-------- Exercise input --------

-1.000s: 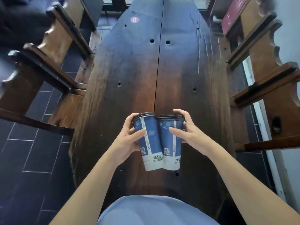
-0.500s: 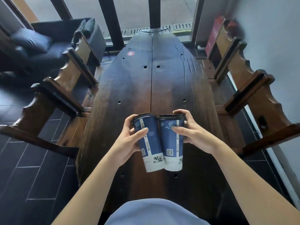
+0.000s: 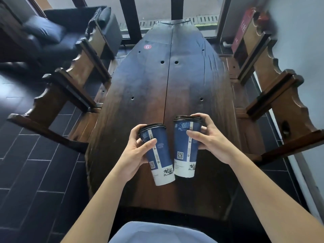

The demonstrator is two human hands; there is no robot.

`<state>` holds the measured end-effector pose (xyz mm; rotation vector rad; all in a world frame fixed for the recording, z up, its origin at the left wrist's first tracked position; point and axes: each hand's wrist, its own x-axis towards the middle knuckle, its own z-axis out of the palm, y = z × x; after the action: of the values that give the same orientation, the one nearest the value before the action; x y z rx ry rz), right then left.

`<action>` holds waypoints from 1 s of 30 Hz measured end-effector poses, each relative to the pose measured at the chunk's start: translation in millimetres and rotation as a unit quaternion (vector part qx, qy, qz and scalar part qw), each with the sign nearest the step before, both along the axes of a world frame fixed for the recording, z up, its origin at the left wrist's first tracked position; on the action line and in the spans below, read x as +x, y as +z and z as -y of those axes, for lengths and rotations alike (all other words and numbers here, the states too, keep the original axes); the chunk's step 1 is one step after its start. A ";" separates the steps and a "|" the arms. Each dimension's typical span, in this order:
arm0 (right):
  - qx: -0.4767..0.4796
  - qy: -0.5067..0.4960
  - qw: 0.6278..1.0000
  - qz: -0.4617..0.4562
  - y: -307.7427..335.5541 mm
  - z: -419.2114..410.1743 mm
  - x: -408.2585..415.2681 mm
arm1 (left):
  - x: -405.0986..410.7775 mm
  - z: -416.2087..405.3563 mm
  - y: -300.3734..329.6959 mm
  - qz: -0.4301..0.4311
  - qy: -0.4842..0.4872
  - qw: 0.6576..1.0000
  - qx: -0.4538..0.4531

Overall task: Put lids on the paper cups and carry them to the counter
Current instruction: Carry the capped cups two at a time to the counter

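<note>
Head view showed that the two paper cups had come apart since half a second before: then they were pressed side by side, and now a narrow gap stood between their upper parts, while their bottoms were still very near each other. The left hand (image 3: 135,151) had its grip clamped around the left cup (image 3: 158,155), thumb in front and fingers behind, and this cup leaned a little to the left. The right hand (image 3: 208,142) had its grip clamped around the right cup (image 3: 185,148), which stood almost upright and a little higher. Both cups were held in the air above the near part of the long wooden counter (image 3: 175,85), not resting on it. The left lid (image 3: 152,126) and the right lid (image 3: 187,118) were black and seemed to sit fully on the rims, so the lidding part was probably finished and the carrying part was beginning. The view also took in more of the room than before, so the person seemed to be rising or stepping back.

Heavy wooden chairs stood on both sides, one at the left (image 3: 70,95) and one at the right (image 3: 273,95), both close to the counter edge. They narrowed the way out, and an elbow could knock against them. A dark armchair (image 3: 57,35) stood farther away at the left, near the window.
</note>
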<state>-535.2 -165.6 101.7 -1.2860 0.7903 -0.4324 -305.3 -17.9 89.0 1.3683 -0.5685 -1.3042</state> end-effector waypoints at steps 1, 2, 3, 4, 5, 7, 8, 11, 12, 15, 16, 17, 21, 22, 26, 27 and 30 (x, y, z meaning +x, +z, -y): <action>-0.006 0.004 1.000 -0.001 0.8 -2.4 6.1 | 4.0 -6.9 -0.7 0.009 0.011 1.000 0.002; -0.011 0.010 1.000 -0.003 1.5 -5.1 12.8 | 9.3 -13.6 -1.4 0.016 0.020 1.000 0.003; -0.016 0.016 1.000 -0.005 2.7 -7.6 19.3 | 14.9 -19.5 -1.9 0.021 0.026 0.999 0.002; -0.021 0.025 0.999 -0.007 3.9 -11.0 28.2 | 21.7 -26.6 -1.7 0.023 0.033 0.999 -0.001; -0.026 0.034 0.999 -0.008 5.2 -14.2 37.3 | 28.6 -33.4 -1.2 0.025 0.040 0.999 -0.002; -0.036 0.056 0.998 -0.011 7.6 -20.9 59.4 | 43.9 -48.5 1.3 0.030 0.056 0.998 -0.003; -0.041 0.066 0.997 -0.013 9.1 -23.7 69.7 | 50.7 -54.8 2.2 0.033 0.063 0.997 -0.005; -0.054 0.100 0.993 -0.021 13.4 -37.7 113.3 | 79.7 -81.6 4.3 0.028 0.092 0.995 -0.019; -0.058 0.111 0.992 -0.023 14.2 -44.0 129.6 | 90.7 -92.2 4.5 0.024 0.102 0.994 -0.023; -0.070 0.145 0.986 -0.034 18.4 -71.6 180.9 | 124.5 -127.0 4.2 0.014 0.139 0.990 -0.035; -0.076 0.153 0.985 -0.037 19.1 -84.4 200.3 | 137.8 -140.9 4.5 0.015 0.150 0.988 -0.036; -0.081 0.159 0.983 -0.040 18.9 -96.9 218.8 | 150.8 -154.7 4.4 0.016 0.158 0.987 -0.036; -0.094 0.197 0.975 -0.049 17.4 -147.7 289.7 | 203.9 -215.4 0.7 0.010 0.209 0.977 -0.041; -0.097 0.209 0.972 -0.051 17.5 -159.8 307.6 | 216.4 -231.8 0.3 0.011 0.221 0.974 -0.043; -0.108 0.265 0.957 -0.046 20.9 -210.7 378.6 | 257.8 -298.8 0.3 0.018 0.280 0.959 -0.045; -0.109 0.280 0.953 -0.043 21.2 -224.5 396.1 | 267.0 -315.8 0.5 0.021 0.295 0.954 -0.043; -0.110 0.328 0.937 -0.037 22.6 -264.7 442.0 | 288.6 -361.8 0.9 0.024 0.344 0.938 -0.033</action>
<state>-93.3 99.1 124.2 -1.6907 0.3361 0.0720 -16.6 343.9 89.9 1.3697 -0.1283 -0.6765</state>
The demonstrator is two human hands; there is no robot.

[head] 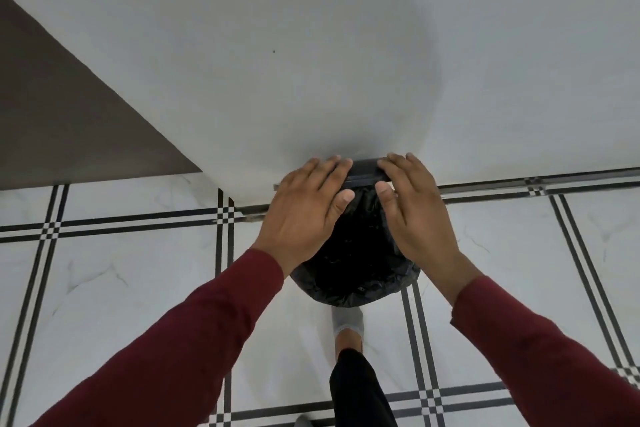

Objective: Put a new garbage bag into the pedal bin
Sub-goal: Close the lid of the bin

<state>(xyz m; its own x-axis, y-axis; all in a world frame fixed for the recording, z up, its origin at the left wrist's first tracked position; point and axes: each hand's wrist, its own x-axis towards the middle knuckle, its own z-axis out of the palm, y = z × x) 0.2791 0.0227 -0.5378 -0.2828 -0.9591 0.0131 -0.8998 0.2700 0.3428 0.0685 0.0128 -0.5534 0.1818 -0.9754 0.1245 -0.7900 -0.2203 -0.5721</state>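
Hiding bin rim: both hands (360, 208)

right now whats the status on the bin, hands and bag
Left hand and right hand flat, open, over the bin's back edge. Black garbage bag lines the bin mouth. Foot at the bin's front. Nothing in the way.

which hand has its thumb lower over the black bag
The left hand: its thumb tip sits slightly lower over the black bag than the right hand thumb, which lies nearer the bin's back edge.
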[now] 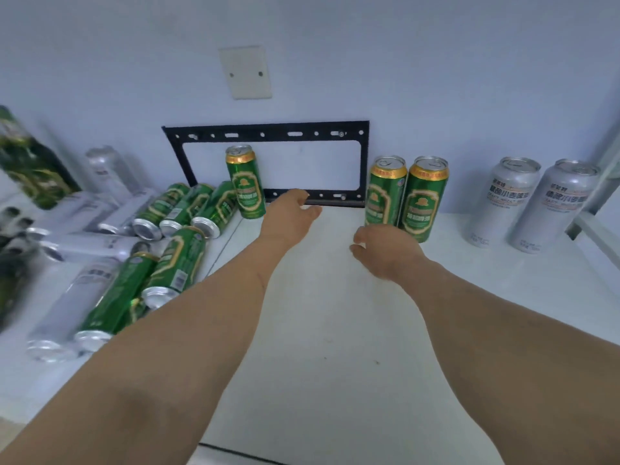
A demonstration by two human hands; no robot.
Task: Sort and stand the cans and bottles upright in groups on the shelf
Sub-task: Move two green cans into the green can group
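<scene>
White shelf [335, 297]: both hands, left [285, 219] and right [385, 250], hover released, grasping nothing. Lone upright green can [246, 181] at eleven o'clock could topple onto fallen cans [161, 256] if brushed.

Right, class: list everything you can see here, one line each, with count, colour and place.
Standing green cans: three; one at the bracket's left, a pair at its right.
Lying green cans: about six, piled left.
Standing silver cans: two far right; one, blurred, back left.
Lying silver cans: several, left; count unclear.
Green bottle: one, far left, blurred.
Bracket: one, black, on wall.
Wall plate: one, white, above.
Shelf: white.
Left hand: open, beside the single can.
Right hand: open, before the pair.
</scene>
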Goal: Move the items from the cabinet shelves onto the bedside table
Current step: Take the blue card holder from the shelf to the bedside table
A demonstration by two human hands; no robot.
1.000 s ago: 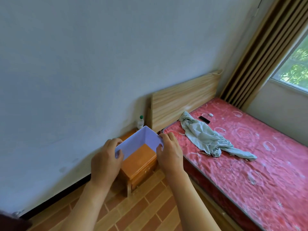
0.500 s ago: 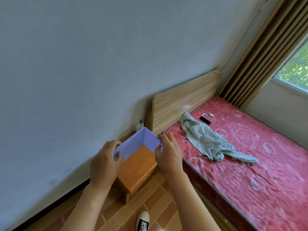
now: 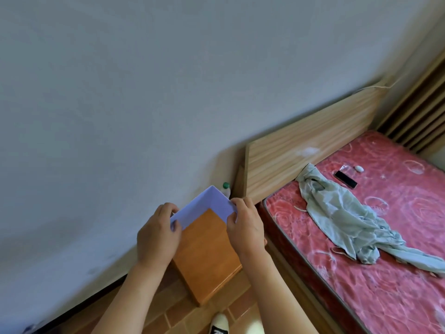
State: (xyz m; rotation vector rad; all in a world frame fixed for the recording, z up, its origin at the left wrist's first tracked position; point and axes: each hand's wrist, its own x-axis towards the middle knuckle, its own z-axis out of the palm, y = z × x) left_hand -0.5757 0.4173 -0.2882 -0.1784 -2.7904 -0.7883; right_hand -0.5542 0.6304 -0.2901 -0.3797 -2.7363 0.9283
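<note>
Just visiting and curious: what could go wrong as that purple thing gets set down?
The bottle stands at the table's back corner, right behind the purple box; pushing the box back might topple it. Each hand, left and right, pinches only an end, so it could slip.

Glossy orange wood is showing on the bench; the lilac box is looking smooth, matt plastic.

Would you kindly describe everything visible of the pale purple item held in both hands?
The pale purple item looks like a thin, smooth, matte sheet or open box; only two flat faces show, meeting in an angled corner that points toward the wall. The left hand pinches its left end, the right hand its right end. It hangs above the orange wooden bedside table; contact between them cannot be told.
</note>
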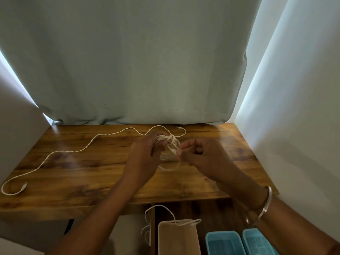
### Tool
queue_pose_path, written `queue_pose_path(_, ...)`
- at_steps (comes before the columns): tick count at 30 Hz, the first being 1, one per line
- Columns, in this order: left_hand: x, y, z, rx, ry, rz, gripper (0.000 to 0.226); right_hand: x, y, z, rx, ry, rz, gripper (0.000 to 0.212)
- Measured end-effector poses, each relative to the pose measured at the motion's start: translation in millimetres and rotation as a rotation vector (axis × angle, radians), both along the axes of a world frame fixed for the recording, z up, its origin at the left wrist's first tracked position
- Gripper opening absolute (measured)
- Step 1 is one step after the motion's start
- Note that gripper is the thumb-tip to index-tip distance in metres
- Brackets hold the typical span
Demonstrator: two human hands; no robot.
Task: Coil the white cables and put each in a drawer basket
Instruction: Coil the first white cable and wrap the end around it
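Observation:
A coil of white cable (170,150) hangs between my hands above the middle of the wooden table (92,172). My left hand (145,157) grips the coil's loops. My right hand (204,155) pinches a strand of the same coil at its right side. A long white cable (73,151) trails loose from near the coil across the table to a plug (24,186) at the front left. Another white cable (165,210) drapes over the beige basket (176,238) below the table's front edge. Two blue baskets (223,242) (257,242) sit to its right.
A grey-green curtain (138,61) hangs behind the table. White walls close in on the left and right. The baskets sit in an open dark drawer (211,212) under the table's front edge. I wear bangles (265,203) on my right wrist.

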State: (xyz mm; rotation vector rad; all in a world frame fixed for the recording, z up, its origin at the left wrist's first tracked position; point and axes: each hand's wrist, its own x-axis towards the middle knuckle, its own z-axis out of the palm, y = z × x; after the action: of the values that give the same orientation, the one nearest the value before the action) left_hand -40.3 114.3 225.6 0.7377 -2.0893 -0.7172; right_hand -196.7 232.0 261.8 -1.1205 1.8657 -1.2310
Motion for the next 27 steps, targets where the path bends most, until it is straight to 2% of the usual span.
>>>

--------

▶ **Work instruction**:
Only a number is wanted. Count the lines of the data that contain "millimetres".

▶ **Result below**:
2